Nikola Prebiračević

Personal information
- Full name: Nikola Prebiračević
- Date of birth: 23 January 1987 (age 39)
- Place of birth: Belgrade, SFR Yugoslavia
- Height: 1.86 m (6 ft 1 in)
- Position: Defender

Youth career
- Red Star Belgrade

Senior career*
- Years: Team / Apps / (Gls)
- 2006: → Bečej (Loan) / 18 / (3)
- 2007–2009: Hajduk Beograd / 40 / (2)
- 2009–2010: Mladi Radnik / 9 / (1)
- 2010–2011: Javor Ivanjica / 0 / (0)
- 2011–2012: Drina Zvornik / 9 / (0)
- 2012–2013: OPS / 13 / (1)
- 2013–2014: Leotar / 25 / (0)
- 2014–2015: Ararat Yerevan / 10 / (0)
- 2015: Sūduva / 20 / (0)
- 2016: Utenis Utena / 1 / (0)
- 2017–2018: Dečić / 24 / (0)
- 2018: Ibar
- 2019–2022: Leotar / 12 / (1)
- 2022–2024: Mladost Gacko

= Nikola Prebiračević =

Serbian footballer

Nikola Prebiračević (Никола Пребирачевић; born 23 January 1986) is a Serbian retired footballer.

==Club career==
He began his career at his hometown club Red Star Belgrade (1999-2006), where he spent 7 years of his life. Prebiračević also spent time on loan at FK Bečej (2006).
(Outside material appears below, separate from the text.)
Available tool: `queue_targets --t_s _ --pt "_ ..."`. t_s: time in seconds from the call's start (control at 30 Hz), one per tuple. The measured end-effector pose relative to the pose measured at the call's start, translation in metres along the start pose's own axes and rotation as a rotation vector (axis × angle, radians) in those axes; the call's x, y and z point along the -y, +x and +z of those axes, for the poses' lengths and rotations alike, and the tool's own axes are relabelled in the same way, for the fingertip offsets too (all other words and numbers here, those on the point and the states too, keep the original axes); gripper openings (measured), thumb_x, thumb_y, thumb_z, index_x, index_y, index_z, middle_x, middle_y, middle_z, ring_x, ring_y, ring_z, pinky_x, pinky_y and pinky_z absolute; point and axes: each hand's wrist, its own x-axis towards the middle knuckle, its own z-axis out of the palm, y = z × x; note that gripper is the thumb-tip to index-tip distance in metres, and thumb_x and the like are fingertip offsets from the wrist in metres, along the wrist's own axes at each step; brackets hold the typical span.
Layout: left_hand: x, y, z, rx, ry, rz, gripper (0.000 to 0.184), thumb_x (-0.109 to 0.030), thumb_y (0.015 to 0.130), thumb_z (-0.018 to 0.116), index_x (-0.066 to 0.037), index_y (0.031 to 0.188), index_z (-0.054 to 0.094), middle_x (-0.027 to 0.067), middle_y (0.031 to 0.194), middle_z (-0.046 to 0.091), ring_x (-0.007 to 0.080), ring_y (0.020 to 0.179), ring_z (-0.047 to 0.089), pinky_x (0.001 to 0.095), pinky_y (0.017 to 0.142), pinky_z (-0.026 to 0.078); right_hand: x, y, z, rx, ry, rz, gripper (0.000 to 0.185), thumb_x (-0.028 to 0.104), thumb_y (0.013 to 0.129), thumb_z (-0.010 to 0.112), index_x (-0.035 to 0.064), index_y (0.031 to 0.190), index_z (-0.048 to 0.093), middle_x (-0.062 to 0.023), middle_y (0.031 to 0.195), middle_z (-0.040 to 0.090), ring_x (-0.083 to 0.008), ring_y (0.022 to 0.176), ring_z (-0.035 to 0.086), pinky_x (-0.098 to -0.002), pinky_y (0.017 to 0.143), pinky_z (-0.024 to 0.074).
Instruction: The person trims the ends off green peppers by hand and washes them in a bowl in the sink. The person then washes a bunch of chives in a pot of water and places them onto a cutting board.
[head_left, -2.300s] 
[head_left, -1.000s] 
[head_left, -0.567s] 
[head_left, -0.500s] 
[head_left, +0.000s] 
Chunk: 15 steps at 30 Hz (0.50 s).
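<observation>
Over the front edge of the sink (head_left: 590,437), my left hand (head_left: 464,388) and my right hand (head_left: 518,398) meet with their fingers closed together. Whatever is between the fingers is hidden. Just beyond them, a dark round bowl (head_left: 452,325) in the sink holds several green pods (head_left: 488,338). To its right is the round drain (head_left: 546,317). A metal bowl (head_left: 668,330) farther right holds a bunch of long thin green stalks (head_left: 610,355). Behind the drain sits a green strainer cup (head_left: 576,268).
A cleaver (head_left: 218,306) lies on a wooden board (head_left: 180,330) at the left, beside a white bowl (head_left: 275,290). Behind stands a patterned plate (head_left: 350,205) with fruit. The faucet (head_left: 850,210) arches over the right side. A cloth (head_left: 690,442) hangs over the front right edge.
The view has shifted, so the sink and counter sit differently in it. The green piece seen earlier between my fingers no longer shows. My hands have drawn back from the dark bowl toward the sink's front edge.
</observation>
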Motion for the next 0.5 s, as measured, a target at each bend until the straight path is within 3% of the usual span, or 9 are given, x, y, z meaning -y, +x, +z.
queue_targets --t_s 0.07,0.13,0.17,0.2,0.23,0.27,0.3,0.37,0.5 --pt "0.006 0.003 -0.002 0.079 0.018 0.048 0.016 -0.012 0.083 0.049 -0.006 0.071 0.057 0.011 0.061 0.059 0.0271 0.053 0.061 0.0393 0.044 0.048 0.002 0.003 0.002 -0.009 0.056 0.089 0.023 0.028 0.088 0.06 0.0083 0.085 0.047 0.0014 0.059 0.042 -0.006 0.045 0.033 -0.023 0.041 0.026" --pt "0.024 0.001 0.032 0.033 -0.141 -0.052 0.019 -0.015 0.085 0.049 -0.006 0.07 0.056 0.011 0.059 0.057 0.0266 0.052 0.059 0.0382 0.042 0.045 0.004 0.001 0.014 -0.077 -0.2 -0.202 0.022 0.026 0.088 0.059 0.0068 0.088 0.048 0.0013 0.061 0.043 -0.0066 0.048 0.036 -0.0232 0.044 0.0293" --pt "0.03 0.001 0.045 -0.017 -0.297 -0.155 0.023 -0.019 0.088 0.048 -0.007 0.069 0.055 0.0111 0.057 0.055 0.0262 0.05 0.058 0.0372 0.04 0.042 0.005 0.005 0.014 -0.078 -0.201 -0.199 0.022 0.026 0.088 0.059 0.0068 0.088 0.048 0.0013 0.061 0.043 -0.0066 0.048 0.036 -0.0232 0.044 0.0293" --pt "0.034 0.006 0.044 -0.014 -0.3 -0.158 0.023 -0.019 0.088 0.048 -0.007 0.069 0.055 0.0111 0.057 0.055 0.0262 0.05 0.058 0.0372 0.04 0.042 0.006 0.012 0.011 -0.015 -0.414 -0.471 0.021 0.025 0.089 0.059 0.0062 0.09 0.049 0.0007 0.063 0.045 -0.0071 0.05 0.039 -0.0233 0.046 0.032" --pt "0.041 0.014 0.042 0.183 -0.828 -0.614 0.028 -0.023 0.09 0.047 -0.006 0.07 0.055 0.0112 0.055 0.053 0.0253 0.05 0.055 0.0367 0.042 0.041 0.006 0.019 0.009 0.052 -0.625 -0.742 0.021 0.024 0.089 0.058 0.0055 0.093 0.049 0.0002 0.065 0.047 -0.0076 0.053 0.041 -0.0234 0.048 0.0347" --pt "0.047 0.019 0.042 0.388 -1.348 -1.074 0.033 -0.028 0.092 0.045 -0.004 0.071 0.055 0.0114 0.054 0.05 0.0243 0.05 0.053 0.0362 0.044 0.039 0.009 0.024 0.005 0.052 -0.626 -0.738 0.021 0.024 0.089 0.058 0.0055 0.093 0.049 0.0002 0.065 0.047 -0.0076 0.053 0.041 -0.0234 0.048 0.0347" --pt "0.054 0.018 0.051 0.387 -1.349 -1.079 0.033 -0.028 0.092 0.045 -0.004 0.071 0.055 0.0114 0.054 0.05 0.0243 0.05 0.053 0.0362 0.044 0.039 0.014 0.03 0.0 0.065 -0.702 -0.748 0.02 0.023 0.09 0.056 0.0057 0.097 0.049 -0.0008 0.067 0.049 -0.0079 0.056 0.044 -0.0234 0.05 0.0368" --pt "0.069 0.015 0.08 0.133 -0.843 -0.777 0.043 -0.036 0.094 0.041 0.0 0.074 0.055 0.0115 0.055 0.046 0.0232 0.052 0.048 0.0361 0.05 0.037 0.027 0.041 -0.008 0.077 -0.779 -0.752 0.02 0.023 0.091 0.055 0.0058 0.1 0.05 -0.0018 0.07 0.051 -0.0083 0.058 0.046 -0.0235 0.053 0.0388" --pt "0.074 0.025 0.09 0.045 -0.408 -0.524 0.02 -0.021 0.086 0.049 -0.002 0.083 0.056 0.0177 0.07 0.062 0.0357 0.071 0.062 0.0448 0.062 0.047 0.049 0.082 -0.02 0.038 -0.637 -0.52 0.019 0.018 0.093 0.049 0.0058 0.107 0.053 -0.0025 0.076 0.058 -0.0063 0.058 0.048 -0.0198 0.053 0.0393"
After FK Bečej he went to FK Hajduk Beograd in the 2nd League of Serbia where he spent two years (2007-2009). He also spent 6 months playing in the youth team of AFC Ajax.

Then he signed a professional contract with FK Mladi Radnik from Požarevac (Serbian SuperLiga, 2009-2010). After 1 year he moved to FK Javor Ivanjica (Serbian SuperLiga, 2010-2011). Prebiračević played half a season for FK Drina Zvornik (Boanian Premier League, 2011) before suffering an injury which ended his season.

Prebiračević recovered from injury and signed for OPS in Finland for the 2012 season. After Finland OPS he went to FK Leotar playing in the Premier League of Bosnia and Herzegovina 2013-14 season. He returned to the club for the 2019-20 season.